_Exercise description:_ Look through the listing below, find every line with the string "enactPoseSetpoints", and copy it.

Study material section start

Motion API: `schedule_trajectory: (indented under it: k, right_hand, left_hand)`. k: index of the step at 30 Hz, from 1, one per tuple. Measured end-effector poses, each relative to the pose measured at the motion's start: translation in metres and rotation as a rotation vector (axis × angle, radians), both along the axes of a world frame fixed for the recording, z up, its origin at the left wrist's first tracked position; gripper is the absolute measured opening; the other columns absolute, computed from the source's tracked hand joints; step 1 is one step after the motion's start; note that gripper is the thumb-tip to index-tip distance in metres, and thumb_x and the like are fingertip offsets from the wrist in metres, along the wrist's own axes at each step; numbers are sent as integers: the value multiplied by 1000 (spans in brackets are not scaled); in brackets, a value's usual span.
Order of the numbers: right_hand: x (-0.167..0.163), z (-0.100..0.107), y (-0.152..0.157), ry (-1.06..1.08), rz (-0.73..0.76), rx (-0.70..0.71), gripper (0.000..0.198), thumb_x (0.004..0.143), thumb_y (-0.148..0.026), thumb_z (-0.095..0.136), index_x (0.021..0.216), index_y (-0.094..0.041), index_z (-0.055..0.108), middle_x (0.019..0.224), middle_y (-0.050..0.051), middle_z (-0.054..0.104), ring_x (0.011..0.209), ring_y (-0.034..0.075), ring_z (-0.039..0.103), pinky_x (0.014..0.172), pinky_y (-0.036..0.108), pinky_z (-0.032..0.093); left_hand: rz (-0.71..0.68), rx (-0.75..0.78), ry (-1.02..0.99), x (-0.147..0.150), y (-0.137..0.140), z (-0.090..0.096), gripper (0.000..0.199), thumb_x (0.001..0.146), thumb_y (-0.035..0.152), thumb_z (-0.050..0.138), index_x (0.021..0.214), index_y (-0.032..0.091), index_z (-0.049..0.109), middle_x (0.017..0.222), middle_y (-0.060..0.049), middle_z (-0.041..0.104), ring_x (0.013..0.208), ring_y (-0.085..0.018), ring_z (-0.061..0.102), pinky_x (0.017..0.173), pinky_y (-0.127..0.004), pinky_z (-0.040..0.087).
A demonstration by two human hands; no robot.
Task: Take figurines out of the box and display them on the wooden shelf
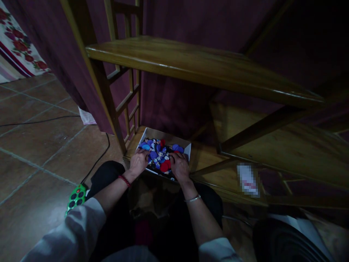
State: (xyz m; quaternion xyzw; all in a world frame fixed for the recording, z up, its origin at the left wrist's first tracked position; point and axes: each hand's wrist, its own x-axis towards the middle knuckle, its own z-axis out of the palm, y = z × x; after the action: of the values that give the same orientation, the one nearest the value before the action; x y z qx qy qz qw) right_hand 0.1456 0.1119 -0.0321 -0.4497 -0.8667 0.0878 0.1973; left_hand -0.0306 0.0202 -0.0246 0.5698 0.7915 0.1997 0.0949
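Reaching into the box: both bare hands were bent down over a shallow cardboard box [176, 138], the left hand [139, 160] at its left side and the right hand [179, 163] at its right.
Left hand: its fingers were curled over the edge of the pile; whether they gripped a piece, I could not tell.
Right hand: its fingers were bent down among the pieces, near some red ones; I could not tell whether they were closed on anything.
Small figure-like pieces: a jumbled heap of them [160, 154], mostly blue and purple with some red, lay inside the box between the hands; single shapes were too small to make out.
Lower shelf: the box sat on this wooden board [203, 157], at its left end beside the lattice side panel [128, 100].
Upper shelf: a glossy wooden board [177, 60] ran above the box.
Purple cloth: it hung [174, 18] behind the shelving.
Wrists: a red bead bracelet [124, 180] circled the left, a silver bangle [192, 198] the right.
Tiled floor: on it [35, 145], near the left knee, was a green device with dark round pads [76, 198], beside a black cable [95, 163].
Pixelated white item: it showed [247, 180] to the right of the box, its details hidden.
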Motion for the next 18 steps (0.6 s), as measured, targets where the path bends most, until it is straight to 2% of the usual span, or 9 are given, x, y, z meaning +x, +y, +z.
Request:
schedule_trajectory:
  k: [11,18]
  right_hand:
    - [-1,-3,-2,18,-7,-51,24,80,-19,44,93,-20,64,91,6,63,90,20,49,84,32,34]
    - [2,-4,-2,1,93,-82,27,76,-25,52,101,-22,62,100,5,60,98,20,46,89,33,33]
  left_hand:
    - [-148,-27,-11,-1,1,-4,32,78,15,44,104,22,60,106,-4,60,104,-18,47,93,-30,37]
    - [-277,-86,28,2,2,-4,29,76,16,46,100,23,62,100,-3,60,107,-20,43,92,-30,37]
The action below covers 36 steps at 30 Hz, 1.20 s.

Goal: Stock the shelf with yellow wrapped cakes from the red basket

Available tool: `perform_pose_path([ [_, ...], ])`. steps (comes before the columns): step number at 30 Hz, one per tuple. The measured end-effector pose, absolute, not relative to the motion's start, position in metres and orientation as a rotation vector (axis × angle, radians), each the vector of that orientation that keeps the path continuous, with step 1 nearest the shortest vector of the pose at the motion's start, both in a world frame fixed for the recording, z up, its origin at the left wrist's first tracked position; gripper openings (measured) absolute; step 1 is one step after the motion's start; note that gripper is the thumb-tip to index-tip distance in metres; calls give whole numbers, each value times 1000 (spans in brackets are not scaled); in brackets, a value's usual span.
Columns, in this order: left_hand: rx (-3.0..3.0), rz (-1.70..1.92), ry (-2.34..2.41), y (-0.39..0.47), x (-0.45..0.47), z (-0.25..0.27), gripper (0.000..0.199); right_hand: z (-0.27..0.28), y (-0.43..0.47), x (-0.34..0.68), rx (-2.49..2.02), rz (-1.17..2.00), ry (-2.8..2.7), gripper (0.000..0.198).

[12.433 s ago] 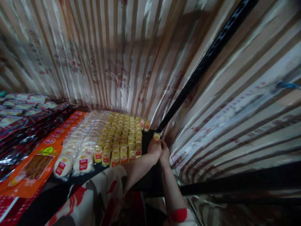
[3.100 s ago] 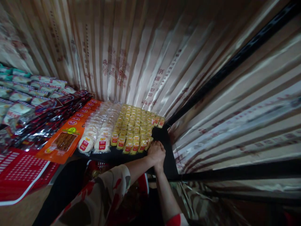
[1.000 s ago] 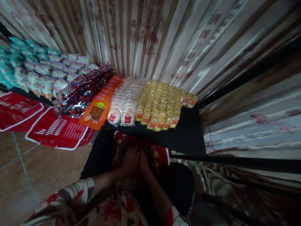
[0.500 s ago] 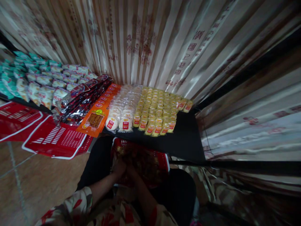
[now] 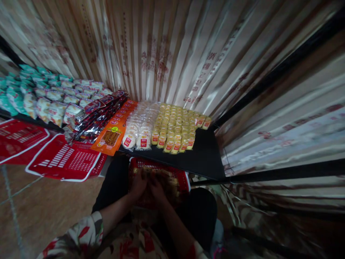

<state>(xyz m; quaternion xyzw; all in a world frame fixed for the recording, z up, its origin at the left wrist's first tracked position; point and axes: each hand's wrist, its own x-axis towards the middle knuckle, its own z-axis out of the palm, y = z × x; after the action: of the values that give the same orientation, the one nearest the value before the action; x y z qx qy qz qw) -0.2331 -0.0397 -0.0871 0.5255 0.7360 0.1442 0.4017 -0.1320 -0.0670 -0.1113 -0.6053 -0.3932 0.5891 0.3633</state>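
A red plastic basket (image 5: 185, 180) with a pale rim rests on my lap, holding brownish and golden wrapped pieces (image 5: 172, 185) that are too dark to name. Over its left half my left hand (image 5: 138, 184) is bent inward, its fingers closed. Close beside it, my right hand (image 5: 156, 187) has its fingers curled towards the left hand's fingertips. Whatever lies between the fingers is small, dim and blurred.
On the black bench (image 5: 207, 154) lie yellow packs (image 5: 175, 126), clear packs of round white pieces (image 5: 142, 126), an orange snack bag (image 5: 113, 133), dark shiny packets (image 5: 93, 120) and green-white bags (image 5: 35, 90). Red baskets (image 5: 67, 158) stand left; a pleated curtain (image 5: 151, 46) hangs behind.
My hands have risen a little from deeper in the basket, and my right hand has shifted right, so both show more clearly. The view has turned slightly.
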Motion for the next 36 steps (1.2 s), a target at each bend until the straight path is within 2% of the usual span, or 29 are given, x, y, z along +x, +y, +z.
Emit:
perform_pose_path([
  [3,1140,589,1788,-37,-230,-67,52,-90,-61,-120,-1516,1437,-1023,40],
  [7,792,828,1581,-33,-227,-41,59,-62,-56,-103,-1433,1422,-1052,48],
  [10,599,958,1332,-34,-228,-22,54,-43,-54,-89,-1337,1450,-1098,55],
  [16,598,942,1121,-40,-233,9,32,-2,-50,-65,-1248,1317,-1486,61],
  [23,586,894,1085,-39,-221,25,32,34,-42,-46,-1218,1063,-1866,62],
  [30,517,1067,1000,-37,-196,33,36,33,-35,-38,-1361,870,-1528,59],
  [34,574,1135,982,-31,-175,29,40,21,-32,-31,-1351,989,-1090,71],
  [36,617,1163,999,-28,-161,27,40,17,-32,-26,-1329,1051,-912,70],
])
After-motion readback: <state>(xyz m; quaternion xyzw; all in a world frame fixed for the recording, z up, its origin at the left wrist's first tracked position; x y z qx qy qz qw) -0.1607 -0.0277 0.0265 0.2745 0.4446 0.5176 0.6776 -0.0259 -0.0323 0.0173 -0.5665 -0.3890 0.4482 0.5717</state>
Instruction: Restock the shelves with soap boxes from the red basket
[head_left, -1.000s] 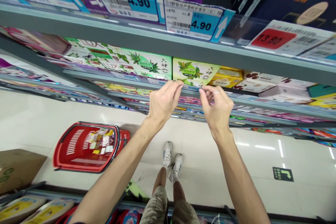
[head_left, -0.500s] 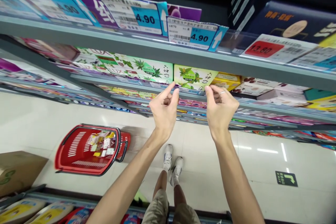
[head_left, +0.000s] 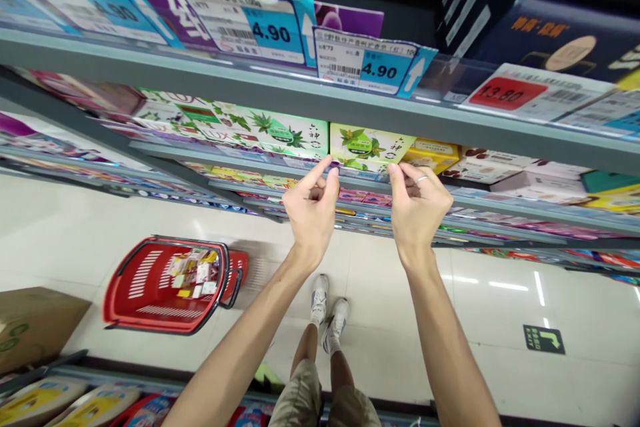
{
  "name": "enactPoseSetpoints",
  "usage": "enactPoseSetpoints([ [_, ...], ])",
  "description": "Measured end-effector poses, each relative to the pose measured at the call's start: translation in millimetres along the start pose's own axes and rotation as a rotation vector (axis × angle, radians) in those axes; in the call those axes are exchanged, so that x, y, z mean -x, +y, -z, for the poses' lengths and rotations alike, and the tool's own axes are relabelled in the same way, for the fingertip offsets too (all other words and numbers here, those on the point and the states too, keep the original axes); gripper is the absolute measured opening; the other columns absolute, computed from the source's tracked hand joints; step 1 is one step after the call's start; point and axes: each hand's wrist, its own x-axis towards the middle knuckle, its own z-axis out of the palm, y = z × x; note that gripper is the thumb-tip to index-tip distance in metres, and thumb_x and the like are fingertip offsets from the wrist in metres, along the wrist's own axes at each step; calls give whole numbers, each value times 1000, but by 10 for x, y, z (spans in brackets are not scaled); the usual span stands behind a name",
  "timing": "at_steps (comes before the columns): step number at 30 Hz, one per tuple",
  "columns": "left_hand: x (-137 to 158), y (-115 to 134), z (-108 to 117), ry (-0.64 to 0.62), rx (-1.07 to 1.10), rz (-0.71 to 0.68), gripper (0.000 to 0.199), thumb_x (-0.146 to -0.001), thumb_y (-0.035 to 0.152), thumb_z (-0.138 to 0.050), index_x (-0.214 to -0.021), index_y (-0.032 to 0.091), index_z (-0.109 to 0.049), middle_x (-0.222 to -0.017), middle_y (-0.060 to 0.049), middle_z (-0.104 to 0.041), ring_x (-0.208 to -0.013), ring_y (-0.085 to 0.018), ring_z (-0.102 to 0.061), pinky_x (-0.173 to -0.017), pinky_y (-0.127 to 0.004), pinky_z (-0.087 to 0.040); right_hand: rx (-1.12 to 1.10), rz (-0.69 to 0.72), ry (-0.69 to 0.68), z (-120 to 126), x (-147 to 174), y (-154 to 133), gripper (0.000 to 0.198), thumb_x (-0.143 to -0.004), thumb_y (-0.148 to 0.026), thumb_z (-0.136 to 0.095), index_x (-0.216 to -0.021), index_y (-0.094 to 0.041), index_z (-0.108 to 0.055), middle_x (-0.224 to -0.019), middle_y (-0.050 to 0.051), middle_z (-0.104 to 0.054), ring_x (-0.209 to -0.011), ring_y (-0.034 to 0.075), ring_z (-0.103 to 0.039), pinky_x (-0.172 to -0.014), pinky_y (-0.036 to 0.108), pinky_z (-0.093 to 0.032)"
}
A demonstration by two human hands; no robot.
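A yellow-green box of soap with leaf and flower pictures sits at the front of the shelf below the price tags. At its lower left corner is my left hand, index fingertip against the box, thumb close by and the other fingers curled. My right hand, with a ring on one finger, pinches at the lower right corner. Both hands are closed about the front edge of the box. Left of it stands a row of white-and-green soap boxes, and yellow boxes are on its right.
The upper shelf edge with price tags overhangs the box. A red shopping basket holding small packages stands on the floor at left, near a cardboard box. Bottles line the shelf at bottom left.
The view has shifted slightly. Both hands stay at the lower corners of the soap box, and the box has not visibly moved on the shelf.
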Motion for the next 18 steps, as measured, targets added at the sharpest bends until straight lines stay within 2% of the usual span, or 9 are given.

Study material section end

_Task result:_
  "name": "enactPoseSetpoints",
  "usage": "enactPoseSetpoints([ [_, ...], ])",

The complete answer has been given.